Russian scientists, therefore, are eagerly looking forward to the launch next year of Coronas-Photon, the first full-blown scientific spacecraft to arrive in many years. The satellite is designed to explore energy accumulation and transformation in the Sun; mechanisms whereby energetic particles accelerate, disseminate and interact with each other; and the relationship between solar activity and physical and chemical processes in the Earth's upper atmosphere. Scientists hope the mission will shed light on what is causing global warming - solar activity or human interference.

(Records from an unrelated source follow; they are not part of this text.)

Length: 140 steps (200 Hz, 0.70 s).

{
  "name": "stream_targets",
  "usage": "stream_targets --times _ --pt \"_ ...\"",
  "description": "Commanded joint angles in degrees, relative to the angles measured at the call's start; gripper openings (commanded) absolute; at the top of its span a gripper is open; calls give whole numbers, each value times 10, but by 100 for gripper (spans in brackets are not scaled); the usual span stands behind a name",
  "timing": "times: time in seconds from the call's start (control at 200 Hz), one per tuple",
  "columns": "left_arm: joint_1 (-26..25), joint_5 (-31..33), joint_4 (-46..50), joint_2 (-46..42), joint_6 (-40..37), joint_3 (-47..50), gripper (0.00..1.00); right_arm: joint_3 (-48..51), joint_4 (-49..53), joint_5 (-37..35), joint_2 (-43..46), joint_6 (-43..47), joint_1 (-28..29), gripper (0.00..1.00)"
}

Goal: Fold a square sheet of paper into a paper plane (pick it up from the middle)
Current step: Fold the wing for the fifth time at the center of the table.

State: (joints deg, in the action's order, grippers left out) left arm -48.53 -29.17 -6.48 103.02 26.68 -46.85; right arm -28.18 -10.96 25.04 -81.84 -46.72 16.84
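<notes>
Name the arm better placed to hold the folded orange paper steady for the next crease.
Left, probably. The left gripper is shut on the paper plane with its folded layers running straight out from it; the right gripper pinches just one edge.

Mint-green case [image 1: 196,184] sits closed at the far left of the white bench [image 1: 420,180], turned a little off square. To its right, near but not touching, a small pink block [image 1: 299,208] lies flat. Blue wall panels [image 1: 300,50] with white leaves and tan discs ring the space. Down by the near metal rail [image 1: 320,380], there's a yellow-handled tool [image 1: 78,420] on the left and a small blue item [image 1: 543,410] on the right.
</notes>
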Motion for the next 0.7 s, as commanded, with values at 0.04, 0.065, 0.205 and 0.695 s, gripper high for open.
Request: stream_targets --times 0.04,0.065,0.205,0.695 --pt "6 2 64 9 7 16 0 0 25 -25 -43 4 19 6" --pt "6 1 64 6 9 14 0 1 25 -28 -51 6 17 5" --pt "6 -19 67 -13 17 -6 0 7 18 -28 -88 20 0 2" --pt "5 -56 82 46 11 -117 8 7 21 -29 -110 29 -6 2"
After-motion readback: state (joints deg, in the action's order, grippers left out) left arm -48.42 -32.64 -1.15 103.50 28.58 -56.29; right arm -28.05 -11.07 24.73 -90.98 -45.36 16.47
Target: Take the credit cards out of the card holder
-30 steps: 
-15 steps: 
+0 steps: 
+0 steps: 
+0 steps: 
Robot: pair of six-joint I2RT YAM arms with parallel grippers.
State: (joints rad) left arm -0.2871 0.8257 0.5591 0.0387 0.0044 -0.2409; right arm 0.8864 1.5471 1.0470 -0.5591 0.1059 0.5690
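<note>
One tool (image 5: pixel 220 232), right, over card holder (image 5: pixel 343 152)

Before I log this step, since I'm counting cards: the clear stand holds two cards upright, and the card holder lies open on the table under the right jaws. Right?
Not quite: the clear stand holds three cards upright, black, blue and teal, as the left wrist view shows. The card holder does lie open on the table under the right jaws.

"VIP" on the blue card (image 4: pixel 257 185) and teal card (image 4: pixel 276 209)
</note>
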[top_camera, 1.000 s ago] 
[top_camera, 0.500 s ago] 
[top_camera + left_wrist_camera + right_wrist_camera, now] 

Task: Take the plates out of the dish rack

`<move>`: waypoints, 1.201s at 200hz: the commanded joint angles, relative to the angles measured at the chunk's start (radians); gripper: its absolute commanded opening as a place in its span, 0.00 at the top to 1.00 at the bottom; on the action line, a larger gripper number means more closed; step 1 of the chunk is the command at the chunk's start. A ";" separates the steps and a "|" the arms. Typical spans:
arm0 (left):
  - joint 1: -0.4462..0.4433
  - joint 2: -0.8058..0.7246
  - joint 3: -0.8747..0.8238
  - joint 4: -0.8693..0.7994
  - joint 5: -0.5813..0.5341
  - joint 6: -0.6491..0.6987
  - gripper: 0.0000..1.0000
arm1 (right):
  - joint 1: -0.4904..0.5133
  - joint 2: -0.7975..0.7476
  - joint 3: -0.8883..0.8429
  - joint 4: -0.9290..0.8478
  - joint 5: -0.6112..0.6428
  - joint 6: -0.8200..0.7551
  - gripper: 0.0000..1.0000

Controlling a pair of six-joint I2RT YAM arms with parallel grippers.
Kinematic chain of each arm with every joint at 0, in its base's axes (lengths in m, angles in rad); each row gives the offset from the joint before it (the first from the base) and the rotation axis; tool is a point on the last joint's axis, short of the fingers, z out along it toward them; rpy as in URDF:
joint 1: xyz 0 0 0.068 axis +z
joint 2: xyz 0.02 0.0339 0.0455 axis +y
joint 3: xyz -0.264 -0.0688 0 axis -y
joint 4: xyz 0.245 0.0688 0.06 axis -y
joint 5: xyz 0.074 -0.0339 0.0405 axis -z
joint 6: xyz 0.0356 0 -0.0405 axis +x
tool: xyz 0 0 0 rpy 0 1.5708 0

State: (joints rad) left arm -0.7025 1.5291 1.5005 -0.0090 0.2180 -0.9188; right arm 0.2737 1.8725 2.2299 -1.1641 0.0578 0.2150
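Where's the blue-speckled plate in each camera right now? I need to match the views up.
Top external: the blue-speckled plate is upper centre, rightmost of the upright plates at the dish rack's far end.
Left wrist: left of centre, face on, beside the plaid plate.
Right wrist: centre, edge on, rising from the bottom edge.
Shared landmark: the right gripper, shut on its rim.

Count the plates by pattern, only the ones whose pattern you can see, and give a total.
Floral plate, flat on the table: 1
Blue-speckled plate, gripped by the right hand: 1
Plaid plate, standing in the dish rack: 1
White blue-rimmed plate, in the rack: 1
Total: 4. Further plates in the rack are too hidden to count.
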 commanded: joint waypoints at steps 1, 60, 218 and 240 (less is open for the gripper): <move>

Coronas-Photon is part of the KORONAS program (Comprehensive Orbital Near-Earth Observations of Solar Activity), which has already implemented the Coronas-I and Coronas-F projects. The launch of the new satellite will pick up where they left off. Coronas-Photon is also part of the International Living With a Star (ILWS) program. Like the two previous craft, Coronas-Photon will be placed in a circular orbit 550 kilometers high with an inclination of 82.5 degrees.

The scientific payload of the new craft differs from that of its forerunners. According to Yury Kotov, director of the Astrophysics Institute at the Moscow Engineering and Physics Institute and the research supervisor of the project, the main distinction is that it is more concerned with high-energy physics studies. Its instruments contain improved X-ray optics. The new devices are also better at identifying real processes, a great help in filtering out background events. Investigations, furthermore, allow for active and passive stabilization of instrument parameters: experience has shown that in scientific equipment that has spent several years in space, parameter-drifting increases twofold compared with rated values. Lastly, ten times more scientific information will be sent back to Earth by a new radio downlink.

The final tests are now being performed on the scientific payload and the craft itself, which includes Indian and Ukrainian instruments. The satellite's platform, which is being assembled simultaneously, is based on the Meteor-3 spacecraft.

Initially, the Coronas-Photon project was to have been built around the Ukrainian unified AUOS-SM platform, developed by the Yuzhnoye Design Bureau in Dnepropetrovsk. But the Ukrainian side could not or would not undertake a joint project, with each partner financing its own part of the job. Besides, most of the computer chips and standard systems used in the Ukrainian platform were outdated. The decision was therefore made to use a Russian platform, which, moreover, was new and had been tried out in space. As a result, Ukraine only ended up contributing one instrument, financed by its National Space Agency.

Yury Zaitsev is an analyst at the Russian Academy of Sciences' Space Research Institute.

The opinions expressed in this article are those of the author and may not necessarily represent those of RIA Novosti.